一听到塞拉贝尔提及自己的儿子,谱和匠瞬间再次怒气爆发了。
他别的都可以容忍,但唯独在自己儿子的事情上不行!
然而塞拉贝尔直接无视了几近暴怒的老调音师,继续说下去。
“就是字面意思,你儿子死的那年都已经二十八岁了,还不懂喝酒不开车的道理,我很好奇他的驾照理论考试是考到狗身上去了么?”
他停顿了一下,耸耸肩道。
“至于你么……我说过了,你儿子就是个巨婴,而你是个老巨婴,儿子醉驾把自己害死了,而你作为老子居然还有脸去报复一同喝酒的其他几个人,甚至还要因为老同事转行就把老同事杀了……怎么,是不能容忍曾经自己御用调音的男人转投其他调音师的怀抱么?”
“住口!不准这么说小光!”
谱和匠顾不上自己,只能声嘶力竭地为自己已故的儿子辩解。
他的怒气值是真的,但这同时也是塞拉贝尔最为纳闷的一点。
毕竟按照目暮警部那边从警方系统里调到的信息,相马光从小就是单亲家庭,全靠母亲一个未婚妈妈拉扯长大,从小到大的记忆中根本没有父亲这个角色存在,甚至直到他的母亲相马女士去世谱和匠都没有露面过。
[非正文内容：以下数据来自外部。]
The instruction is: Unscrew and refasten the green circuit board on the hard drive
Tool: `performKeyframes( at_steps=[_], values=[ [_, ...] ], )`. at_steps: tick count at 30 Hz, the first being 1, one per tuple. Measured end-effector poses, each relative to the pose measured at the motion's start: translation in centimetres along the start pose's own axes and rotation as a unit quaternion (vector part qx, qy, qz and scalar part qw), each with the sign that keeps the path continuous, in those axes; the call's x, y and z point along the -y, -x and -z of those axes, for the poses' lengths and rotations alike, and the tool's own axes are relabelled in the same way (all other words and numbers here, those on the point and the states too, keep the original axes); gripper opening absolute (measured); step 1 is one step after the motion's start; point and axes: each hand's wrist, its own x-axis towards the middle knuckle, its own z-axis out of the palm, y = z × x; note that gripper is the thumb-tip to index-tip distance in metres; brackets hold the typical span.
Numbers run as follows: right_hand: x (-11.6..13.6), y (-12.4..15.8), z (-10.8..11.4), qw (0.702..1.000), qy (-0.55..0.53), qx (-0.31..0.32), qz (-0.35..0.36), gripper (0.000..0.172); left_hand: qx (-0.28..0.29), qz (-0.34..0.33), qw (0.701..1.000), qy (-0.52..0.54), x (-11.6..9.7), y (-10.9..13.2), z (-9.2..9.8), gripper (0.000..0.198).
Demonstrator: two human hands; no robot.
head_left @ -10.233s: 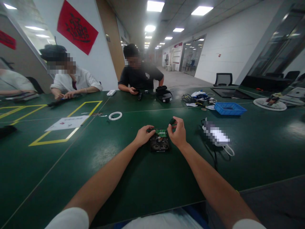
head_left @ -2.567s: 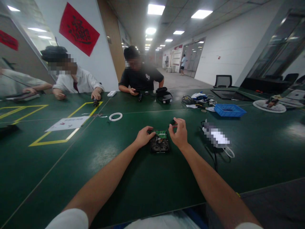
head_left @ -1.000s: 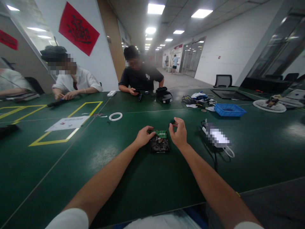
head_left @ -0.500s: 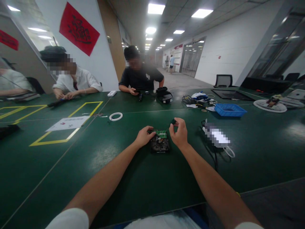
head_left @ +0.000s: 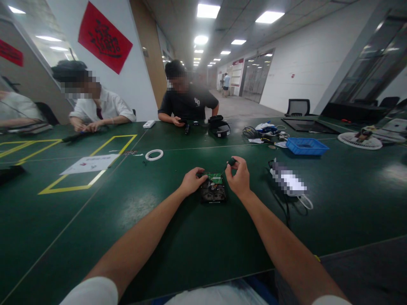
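A hard drive (head_left: 212,195) lies on the green table in front of me, its green circuit board (head_left: 215,178) facing up at the far end. My left hand (head_left: 192,181) grips the drive's far left edge, with the thumb by the board. Pinched in the fingertips of my right hand (head_left: 238,176) is a small screwdriver (head_left: 231,162) with a dark handle. Its thin shaft slants down and left toward the board's right edge. Whether the tip touches a screw is too small to make out.
Right of my hands lies a lit phone-like device (head_left: 289,181) with cables. Beyond it stand a blue tray (head_left: 307,146) and a round white fan-like part (head_left: 360,140). A white ring (head_left: 154,155) and a paper sheet (head_left: 89,164) lie left. People sit across the table.
Both hands, the hard drive and the screwdriver hold nearly the same places. The view has shifted very slightly.
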Motion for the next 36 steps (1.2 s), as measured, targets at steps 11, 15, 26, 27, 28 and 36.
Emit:
performKeyframes(
  at_steps=[11,15,26,27,28,36],
  values=[
    [0.12,0.05,0.10,1.000,0.002,0.018,0.012,0.046,-0.002,0.000,1.000,-0.001,-0.14,0.06,0.10,0.041],
    [-0.14,0.23,-0.49,1.000,-0.013,0.002,0.008,0.046,0.001,-0.001,1.000,-0.007,-0.19,0.08,0.18,0.041],
    [0.20,-0.17,0.27,0.999,0.006,0.015,0.029,0.041,-0.004,-0.010,1.000,-0.003,0.27,-0.05,-0.01,0.040],
    [0.20,-0.16,0.24,0.999,0.005,0.016,0.031,0.041,-0.003,-0.009,1.000,-0.004,0.27,-0.05,-0.02,0.040],
    [0.18,-0.13,0.18,0.999,0.003,0.014,0.032,0.042,-0.002,-0.007,1.000,-0.005,0.26,-0.05,-0.02,0.040],
    [0.16,0.02,0.02,1.000,0.003,0.013,0.021,0.043,0.001,-0.004,1.000,0.001,0.10,0.10,0.13,0.040]
  ],
)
讲真如果不是目暮警部无意中把谱和匠和相马光的照片放在一起,光凭塞拉贝尔一个人哪怕是想破脑袋也不会意识到这两个人竟然可能是父子关系。
这就很神奇了。
你要说他爱儿子吧,就这么一个单身老汉从小到大就没跟儿子相认过,直到儿子醉驾把自己连人带车一起扬了都不敢出面承认。
可你要说他不爱儿子吧,却又会因为儿子的死而暴怒,不仅把所有当晚和自己儿子喝过酒的人全给噶了,甚至还会一听到要有人要扬了自己儿子的墓就直接当场失去理智。
总之各种意义上都满抽象的。
算了。
塞拉贝尔扶额中断了自己试图去理解神经病思路这种其实也蛮神经病的操作。
他俯身弯腰拎起到落在地的麻袋一角,将里面装着的所有塑胶炸弹全部抖出铺在地上摆在谱和匠面前。
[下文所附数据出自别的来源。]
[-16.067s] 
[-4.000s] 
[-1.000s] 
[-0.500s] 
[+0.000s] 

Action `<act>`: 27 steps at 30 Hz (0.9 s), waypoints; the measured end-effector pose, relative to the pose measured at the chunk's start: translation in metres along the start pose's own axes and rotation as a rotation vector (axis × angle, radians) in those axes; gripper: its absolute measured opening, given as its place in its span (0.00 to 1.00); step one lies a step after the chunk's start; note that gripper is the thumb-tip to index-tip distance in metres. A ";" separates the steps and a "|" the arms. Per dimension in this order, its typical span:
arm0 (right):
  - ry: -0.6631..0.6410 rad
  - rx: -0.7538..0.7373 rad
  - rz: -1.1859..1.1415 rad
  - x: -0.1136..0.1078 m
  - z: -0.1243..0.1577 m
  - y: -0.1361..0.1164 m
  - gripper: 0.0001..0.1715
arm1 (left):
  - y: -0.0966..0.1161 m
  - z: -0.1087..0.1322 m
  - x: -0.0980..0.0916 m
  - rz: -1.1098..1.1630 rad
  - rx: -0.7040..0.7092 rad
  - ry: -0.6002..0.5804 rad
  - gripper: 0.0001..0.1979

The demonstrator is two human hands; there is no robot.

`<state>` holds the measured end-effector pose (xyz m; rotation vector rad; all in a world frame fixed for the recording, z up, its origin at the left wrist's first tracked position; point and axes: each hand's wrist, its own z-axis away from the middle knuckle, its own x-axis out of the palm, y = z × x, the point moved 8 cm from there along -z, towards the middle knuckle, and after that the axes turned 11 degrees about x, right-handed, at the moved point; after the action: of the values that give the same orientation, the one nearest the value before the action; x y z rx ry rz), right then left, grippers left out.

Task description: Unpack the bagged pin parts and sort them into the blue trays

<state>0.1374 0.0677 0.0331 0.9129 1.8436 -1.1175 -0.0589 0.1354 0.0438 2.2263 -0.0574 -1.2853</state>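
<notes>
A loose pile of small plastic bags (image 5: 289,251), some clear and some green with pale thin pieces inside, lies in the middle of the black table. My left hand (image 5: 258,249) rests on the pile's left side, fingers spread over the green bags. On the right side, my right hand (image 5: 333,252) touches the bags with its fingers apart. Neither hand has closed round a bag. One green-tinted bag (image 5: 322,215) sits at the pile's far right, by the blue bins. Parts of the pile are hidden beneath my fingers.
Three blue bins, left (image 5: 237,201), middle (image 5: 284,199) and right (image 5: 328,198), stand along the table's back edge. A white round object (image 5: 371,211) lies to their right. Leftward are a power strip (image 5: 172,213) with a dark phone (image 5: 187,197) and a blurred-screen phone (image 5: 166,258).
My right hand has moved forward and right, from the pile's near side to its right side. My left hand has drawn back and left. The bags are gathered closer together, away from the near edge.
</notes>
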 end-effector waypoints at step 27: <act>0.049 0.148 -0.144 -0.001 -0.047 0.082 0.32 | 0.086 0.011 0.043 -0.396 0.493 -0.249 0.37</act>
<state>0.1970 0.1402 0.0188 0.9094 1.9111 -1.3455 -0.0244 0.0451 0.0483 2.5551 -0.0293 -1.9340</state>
“嘛,其他的就让警察来跟你说吧,总之现在你所有装上去的炸弹都已经被拆除,共计二十三枚……谱和先生,你的计划已经失败了,差不多可以老老实实去跟警方自首了吧。”
“……二十三枚?”
相当出人意料,明明在这之前看到满麻袋被拆除的炸弹还脸色大变的谱和匠在听到这个数字后却迅速重新镇定下来,皱纹纵横的嘴角勾起一抹讥讽的弧度。
“年轻人,你确定这些就已经是全部了吗?”
“确定。”
“是吗?”
“是。”護ぶ卸o杷恪?
塞拉贝尔十分坦然。
就这跟学校里学的数学题一样,通常很复杂的一道函数题最后算出来的结果可能会非常的简单,不是1就是2,或者是一个在公式中很常见的数字。
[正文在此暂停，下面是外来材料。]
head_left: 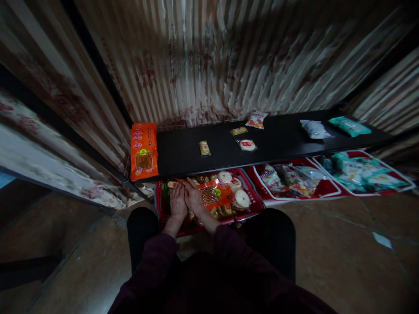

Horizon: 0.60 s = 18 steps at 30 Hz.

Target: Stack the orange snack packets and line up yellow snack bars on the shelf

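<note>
Both my hands are close together over the left part of a red basket (258, 205) of packaged snacks. My left hand (178, 203) has its fingers bent down, with a bit of orange wrapping just beyond them. Touching it, my right hand (194, 196) is also closed, its fingertips pointing into the basket. What the fingers hold, if anything, is hidden. Right beside my right hand lies an orange snack packet (225, 193) with a window showing brown sticks. Round white wrapped crackers (242, 198) and small gold-wrapped snacks (226, 209) lie around it.
A black shelf (180, 163) runs behind the baskets. On it are stacked orange packets (144, 150), small yellow packs (204, 148), a round cracker (247, 145), and several bags (257, 119). To the right stand baskets with snack bags (294, 179) and green packets (356, 172).
</note>
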Motion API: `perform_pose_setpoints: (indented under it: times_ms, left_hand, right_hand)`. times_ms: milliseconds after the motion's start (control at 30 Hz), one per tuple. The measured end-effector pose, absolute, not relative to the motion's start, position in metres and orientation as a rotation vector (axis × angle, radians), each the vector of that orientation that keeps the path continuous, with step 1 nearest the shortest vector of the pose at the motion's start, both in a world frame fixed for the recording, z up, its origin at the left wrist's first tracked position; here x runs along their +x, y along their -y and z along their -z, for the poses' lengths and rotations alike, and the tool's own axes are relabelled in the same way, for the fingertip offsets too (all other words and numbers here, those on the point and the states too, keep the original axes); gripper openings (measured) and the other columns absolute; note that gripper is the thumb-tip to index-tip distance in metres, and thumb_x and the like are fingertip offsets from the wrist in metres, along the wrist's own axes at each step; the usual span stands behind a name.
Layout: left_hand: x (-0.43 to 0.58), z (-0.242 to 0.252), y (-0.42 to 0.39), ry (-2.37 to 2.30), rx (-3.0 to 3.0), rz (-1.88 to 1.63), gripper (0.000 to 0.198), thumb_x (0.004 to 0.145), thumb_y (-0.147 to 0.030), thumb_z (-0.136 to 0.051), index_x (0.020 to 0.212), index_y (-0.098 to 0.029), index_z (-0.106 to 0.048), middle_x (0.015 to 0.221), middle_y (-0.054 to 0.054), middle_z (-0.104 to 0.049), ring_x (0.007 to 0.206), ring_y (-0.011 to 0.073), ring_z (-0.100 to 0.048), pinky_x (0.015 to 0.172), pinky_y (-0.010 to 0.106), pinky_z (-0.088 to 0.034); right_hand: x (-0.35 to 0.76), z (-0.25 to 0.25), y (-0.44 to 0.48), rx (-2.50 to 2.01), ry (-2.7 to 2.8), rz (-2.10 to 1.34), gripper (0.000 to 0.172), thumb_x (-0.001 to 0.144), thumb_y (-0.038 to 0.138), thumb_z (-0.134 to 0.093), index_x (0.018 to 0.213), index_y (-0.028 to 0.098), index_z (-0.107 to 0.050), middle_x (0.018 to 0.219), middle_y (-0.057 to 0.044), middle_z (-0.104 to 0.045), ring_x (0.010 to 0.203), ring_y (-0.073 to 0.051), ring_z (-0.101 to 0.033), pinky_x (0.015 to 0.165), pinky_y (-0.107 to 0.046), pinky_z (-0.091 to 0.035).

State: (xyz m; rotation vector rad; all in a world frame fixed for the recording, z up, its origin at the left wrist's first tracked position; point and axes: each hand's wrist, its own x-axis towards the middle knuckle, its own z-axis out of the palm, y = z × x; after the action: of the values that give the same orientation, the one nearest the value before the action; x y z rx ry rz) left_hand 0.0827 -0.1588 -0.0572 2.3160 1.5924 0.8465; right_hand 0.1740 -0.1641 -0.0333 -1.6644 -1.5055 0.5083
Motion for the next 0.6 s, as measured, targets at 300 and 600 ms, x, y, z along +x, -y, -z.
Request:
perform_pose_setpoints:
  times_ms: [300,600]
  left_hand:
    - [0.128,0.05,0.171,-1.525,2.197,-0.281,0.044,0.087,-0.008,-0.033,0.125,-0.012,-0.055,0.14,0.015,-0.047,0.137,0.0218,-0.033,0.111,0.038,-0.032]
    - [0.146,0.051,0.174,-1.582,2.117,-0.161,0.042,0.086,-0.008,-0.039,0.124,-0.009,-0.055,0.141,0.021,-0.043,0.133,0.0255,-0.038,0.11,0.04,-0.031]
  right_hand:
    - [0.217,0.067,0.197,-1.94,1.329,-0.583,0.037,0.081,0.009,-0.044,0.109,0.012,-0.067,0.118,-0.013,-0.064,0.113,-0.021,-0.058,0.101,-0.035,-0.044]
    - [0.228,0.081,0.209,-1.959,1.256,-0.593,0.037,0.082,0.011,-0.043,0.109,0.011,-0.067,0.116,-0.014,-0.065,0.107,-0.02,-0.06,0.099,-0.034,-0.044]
而如果你最终得出来一个非常蹊跷,甚至是小数点后面啰里啰嗦一大堆的……那大概率是中间某个步骤算错了。
但问题在于塞拉贝尔这辈子就没上过学,所以他遇到这种情况一点也不心虚,反而非常的自信。
就连谱和匠也被他的自信搞得愣了两三秒,而后仿佛被打败地无奈摇了摇头。
“自信的确是件好事,但是年轻人……很遗憾你赌错了,你难道忘了我今天来这里的目的了吗。”
目的?
听到这话,塞拉贝尔也忽然意识到了哪里有点不太对劲。